YOUR INSTRUCTIONS:
Only the lines below starting at the one containing "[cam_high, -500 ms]" and ending at the one containing "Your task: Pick" belong in the answer, each copied exactly.

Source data

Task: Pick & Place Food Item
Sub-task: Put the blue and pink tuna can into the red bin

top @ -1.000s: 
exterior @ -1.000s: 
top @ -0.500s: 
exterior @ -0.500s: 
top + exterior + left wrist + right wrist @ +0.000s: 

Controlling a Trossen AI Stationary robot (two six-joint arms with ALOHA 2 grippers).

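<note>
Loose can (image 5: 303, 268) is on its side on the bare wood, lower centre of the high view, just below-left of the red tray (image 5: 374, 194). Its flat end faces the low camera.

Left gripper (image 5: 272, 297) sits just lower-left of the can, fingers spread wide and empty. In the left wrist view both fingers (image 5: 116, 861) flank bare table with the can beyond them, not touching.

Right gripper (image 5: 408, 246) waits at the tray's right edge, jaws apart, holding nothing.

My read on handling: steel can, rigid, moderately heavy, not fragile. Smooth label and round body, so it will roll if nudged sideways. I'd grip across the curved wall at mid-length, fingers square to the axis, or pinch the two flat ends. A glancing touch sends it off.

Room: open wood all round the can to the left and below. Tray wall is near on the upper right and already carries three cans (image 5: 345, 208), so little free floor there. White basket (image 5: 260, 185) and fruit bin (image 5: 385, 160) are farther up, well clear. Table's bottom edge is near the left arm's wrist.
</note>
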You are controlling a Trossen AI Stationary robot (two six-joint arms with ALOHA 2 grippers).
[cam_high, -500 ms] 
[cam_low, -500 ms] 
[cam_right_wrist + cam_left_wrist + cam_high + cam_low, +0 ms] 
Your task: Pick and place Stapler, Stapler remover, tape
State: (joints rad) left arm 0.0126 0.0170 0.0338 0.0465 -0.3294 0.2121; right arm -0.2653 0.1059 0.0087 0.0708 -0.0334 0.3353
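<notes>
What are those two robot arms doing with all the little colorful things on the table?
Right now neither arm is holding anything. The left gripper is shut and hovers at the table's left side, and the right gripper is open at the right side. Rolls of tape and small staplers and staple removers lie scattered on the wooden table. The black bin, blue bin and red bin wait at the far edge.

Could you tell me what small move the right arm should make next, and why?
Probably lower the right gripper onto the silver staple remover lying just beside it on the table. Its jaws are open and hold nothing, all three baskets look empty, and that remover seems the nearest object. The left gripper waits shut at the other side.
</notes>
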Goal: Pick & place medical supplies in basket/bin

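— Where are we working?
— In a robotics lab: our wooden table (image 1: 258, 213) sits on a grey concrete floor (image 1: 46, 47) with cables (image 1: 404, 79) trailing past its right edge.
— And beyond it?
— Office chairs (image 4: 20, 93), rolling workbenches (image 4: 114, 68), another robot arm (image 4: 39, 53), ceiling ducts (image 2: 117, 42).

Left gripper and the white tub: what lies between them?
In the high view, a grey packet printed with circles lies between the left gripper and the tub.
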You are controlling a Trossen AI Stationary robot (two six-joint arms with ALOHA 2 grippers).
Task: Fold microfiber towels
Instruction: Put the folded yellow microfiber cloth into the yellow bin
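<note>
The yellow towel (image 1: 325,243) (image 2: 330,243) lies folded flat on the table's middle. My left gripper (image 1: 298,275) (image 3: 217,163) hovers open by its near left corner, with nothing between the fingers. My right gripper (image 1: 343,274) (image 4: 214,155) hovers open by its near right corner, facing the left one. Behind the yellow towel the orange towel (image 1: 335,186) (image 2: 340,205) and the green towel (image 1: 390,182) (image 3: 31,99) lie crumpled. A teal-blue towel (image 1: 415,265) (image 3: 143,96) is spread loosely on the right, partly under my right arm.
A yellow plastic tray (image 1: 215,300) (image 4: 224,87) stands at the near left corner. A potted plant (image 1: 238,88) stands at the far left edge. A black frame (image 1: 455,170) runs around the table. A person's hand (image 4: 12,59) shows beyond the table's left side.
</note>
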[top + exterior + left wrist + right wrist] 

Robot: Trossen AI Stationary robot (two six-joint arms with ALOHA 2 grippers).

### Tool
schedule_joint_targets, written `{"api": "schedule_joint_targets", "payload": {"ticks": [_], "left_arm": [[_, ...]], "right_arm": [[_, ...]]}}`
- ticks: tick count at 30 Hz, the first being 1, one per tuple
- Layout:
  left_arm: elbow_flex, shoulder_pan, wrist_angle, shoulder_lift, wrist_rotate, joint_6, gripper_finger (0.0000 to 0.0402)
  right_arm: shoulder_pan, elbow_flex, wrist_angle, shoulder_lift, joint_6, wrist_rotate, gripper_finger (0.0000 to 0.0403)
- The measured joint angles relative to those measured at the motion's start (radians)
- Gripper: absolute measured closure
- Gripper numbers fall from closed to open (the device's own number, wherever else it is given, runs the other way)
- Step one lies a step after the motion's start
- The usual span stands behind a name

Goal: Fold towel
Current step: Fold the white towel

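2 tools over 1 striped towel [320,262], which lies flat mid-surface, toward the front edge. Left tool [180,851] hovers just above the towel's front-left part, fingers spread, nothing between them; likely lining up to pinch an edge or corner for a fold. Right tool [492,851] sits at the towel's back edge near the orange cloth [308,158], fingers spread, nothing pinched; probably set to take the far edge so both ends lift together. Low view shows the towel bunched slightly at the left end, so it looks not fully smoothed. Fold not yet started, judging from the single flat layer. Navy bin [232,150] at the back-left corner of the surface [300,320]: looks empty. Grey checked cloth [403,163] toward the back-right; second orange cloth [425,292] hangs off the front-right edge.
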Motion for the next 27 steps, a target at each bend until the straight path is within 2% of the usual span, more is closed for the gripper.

ANSWER:
[cam_high, -500 ms] 
[cam_low, -500 ms] 
[cam_right_wrist + cam_left_wrist + cam_high + cam_low, +0 ms] 
Your task: Pick and place Stapler, Stapler remover, tape

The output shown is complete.